WHAT YOU SHOULD DO
Give back each line of the material that contains the word "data".

PROVIDED INFORMATION

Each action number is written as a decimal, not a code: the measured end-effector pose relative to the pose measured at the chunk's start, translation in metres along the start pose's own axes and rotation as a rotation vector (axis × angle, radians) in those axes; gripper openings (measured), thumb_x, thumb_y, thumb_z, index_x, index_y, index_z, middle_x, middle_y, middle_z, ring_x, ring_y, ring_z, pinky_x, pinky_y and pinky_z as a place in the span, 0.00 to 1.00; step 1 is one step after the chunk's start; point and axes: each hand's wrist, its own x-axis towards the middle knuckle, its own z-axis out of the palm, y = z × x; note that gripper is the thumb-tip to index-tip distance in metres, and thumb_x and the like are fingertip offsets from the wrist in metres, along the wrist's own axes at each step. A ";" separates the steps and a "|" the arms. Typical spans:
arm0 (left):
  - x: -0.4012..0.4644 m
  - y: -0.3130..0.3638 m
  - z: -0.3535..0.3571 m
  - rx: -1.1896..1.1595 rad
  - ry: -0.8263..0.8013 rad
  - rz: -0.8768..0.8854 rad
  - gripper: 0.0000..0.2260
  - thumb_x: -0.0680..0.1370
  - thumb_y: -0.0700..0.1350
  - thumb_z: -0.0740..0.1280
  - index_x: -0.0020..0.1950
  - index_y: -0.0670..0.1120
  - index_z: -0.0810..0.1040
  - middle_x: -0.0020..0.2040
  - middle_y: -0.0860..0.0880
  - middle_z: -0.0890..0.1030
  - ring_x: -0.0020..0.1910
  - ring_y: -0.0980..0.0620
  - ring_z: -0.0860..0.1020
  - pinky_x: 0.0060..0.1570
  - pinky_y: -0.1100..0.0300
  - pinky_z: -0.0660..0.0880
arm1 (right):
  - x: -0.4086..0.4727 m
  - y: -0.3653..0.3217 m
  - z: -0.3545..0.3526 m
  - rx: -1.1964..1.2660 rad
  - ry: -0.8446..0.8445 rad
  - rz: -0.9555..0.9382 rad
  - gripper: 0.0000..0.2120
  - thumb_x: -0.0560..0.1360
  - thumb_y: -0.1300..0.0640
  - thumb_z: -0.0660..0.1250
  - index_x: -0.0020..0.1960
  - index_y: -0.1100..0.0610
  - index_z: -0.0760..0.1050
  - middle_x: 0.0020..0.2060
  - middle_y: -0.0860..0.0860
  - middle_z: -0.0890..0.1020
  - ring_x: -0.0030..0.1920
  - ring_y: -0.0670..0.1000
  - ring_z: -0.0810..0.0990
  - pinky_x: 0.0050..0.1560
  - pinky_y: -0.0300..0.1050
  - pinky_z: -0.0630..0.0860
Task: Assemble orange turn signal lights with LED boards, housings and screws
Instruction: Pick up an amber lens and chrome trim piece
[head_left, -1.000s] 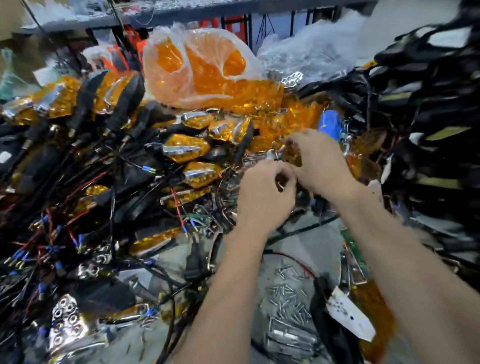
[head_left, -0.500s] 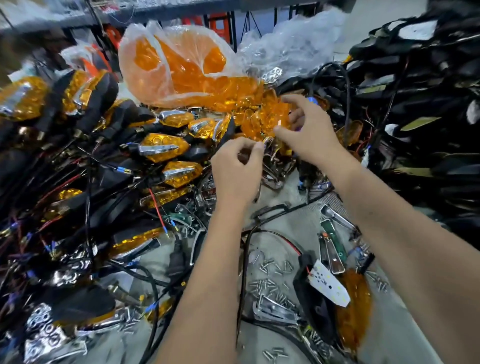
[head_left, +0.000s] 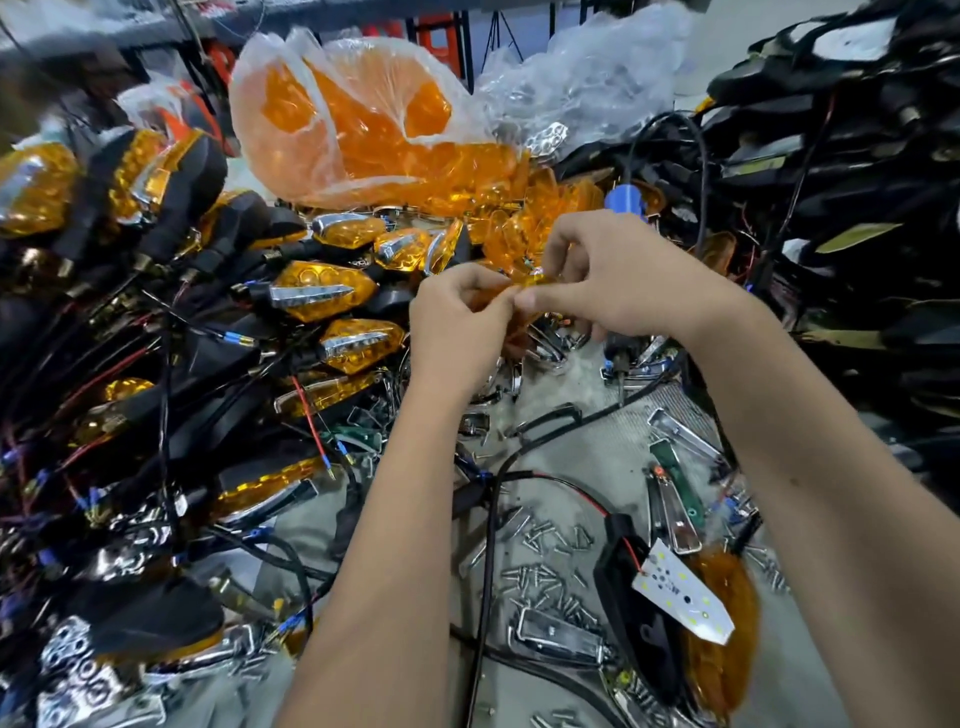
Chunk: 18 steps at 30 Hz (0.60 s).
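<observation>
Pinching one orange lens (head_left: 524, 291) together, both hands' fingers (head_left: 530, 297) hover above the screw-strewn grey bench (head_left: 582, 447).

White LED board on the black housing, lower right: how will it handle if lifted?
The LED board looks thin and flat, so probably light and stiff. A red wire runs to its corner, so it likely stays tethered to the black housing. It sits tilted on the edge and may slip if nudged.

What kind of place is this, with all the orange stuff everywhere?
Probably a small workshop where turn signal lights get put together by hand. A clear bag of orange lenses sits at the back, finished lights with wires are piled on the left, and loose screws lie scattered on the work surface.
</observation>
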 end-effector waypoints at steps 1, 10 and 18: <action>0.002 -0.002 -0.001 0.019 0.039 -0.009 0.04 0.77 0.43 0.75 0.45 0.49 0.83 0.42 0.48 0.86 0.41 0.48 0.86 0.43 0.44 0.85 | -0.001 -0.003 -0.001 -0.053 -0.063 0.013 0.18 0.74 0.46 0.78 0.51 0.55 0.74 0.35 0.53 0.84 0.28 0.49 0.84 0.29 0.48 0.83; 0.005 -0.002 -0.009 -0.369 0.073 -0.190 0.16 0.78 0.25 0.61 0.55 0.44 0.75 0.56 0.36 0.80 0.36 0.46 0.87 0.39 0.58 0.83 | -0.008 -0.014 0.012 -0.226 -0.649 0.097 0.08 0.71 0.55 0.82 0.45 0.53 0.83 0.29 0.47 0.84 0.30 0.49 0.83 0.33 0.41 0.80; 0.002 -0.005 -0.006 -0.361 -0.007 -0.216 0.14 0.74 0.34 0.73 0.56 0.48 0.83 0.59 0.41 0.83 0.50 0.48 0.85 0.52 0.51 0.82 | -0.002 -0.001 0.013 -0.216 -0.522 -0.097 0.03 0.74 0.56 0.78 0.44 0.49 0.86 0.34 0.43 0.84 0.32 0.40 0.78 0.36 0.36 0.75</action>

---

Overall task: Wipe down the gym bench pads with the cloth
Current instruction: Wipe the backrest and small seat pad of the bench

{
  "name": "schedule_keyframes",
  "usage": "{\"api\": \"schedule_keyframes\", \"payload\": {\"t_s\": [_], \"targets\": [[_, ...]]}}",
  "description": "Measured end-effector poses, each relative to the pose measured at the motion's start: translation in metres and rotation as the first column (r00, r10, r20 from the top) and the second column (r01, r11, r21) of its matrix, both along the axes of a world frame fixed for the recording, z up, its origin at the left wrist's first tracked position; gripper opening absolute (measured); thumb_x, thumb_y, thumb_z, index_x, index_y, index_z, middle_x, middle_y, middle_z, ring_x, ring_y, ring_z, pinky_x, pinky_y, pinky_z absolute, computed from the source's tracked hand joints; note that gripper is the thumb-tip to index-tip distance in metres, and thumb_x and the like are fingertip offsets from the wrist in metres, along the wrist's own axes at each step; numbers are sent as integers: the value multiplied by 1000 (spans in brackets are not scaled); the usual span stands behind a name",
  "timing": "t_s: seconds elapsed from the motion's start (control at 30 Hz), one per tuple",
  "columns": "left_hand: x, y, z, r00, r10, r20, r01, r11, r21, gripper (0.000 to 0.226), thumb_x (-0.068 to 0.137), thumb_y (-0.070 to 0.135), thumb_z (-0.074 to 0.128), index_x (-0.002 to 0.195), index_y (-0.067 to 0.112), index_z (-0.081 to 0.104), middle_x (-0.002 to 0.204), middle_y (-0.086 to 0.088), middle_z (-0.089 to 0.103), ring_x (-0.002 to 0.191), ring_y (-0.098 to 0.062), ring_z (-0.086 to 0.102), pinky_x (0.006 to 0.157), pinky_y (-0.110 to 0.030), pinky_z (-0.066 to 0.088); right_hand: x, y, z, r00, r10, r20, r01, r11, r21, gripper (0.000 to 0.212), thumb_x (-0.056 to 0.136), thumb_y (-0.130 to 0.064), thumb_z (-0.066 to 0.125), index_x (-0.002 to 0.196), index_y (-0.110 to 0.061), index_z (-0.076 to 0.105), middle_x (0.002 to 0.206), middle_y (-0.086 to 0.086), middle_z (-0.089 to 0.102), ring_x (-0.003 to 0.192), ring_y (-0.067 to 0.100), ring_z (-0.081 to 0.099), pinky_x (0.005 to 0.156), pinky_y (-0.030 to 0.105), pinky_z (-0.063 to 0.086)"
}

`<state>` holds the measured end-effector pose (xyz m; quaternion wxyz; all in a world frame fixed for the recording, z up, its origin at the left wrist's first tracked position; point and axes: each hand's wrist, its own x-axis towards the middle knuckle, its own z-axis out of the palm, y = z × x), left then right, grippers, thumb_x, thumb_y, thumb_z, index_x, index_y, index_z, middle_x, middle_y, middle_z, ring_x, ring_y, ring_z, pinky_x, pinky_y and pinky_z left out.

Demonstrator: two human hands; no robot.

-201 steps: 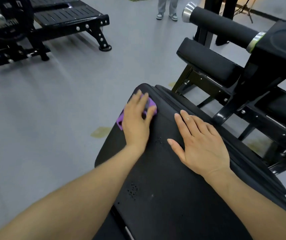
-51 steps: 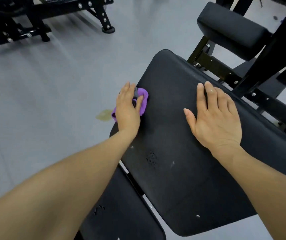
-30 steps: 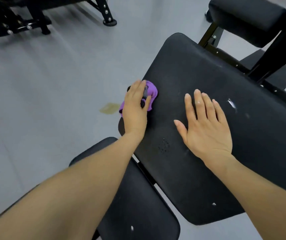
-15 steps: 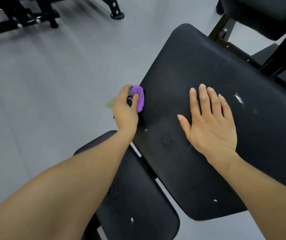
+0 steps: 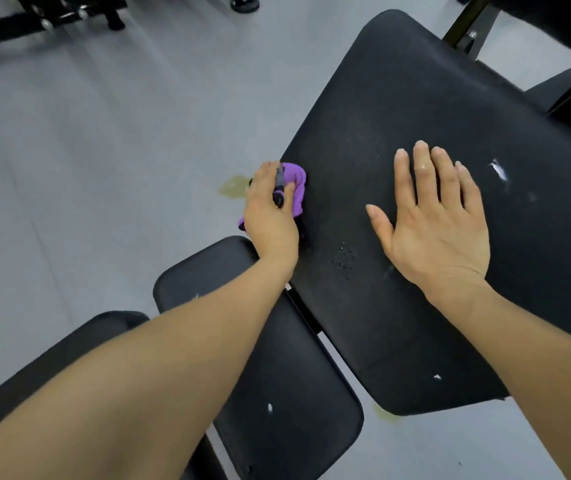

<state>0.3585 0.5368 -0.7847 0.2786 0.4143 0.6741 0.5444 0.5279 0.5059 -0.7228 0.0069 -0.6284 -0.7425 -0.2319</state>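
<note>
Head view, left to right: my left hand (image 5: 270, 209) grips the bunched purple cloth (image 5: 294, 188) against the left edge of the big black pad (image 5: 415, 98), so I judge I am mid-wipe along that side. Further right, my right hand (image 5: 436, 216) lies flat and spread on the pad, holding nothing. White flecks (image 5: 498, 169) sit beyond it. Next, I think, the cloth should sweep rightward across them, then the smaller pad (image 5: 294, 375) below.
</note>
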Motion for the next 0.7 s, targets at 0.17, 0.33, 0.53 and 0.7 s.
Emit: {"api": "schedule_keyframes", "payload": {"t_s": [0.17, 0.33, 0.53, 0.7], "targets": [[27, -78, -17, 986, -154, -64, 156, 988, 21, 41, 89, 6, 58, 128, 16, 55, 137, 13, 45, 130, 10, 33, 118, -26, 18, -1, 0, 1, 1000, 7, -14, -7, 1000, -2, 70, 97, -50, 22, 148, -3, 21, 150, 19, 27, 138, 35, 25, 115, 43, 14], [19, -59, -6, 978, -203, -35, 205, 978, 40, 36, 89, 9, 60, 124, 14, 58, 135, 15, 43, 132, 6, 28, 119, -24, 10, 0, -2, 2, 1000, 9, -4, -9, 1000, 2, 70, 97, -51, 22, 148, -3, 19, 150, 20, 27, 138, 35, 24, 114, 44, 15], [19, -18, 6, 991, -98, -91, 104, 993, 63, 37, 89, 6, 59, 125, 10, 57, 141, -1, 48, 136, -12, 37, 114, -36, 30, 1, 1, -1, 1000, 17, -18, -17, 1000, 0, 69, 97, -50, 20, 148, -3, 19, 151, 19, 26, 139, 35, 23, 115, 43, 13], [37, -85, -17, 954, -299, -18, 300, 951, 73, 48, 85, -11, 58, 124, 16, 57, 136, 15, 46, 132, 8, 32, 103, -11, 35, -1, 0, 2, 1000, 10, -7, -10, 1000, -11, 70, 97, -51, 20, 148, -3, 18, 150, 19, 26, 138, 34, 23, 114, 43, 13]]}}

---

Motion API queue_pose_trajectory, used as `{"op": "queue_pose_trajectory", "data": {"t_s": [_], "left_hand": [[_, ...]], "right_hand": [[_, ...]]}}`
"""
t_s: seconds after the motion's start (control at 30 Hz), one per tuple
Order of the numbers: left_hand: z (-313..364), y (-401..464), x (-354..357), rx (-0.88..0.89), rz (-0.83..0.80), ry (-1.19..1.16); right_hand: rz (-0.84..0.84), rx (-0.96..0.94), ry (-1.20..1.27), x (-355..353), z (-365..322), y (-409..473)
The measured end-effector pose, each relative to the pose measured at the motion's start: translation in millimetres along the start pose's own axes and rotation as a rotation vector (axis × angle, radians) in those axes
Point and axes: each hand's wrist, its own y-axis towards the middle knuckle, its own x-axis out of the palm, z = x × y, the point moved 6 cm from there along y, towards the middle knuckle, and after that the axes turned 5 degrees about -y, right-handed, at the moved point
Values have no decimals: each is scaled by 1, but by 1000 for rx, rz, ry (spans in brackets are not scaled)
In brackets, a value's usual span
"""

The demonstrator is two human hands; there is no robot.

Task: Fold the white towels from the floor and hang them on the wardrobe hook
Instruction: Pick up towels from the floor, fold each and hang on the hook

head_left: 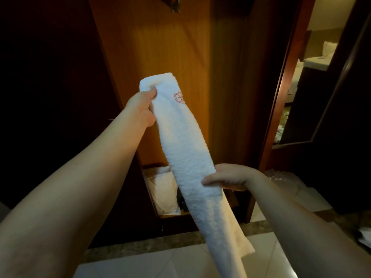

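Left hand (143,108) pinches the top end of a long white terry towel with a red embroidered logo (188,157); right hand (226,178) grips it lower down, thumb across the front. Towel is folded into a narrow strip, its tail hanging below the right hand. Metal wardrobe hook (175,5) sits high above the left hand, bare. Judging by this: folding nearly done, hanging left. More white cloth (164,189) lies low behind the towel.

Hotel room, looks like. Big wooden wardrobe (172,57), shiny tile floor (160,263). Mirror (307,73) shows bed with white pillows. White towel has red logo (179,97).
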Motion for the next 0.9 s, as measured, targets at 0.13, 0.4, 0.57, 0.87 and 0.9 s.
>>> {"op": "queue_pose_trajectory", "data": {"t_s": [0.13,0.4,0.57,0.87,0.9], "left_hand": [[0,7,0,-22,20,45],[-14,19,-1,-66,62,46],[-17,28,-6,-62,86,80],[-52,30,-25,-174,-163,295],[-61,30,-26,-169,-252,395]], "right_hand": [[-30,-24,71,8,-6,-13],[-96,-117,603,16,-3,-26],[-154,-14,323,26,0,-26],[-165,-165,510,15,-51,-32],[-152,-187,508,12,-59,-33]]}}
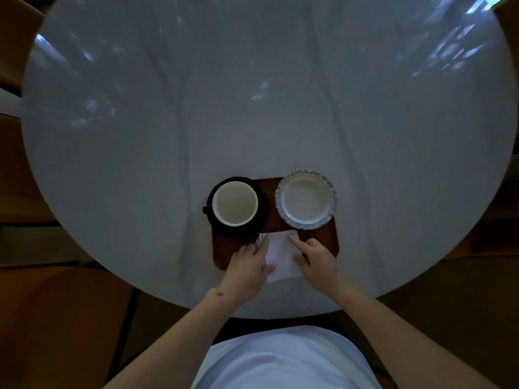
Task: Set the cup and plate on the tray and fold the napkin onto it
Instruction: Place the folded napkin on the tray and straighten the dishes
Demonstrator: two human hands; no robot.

ANSWER SECTION
Motion API queue_pose_trajectory, used as `{"op": "queue_pose_trajectory", "data": {"t_s": [_], "left_hand": [[_, ...]], "right_hand": [[_, ...]]}}`
>>> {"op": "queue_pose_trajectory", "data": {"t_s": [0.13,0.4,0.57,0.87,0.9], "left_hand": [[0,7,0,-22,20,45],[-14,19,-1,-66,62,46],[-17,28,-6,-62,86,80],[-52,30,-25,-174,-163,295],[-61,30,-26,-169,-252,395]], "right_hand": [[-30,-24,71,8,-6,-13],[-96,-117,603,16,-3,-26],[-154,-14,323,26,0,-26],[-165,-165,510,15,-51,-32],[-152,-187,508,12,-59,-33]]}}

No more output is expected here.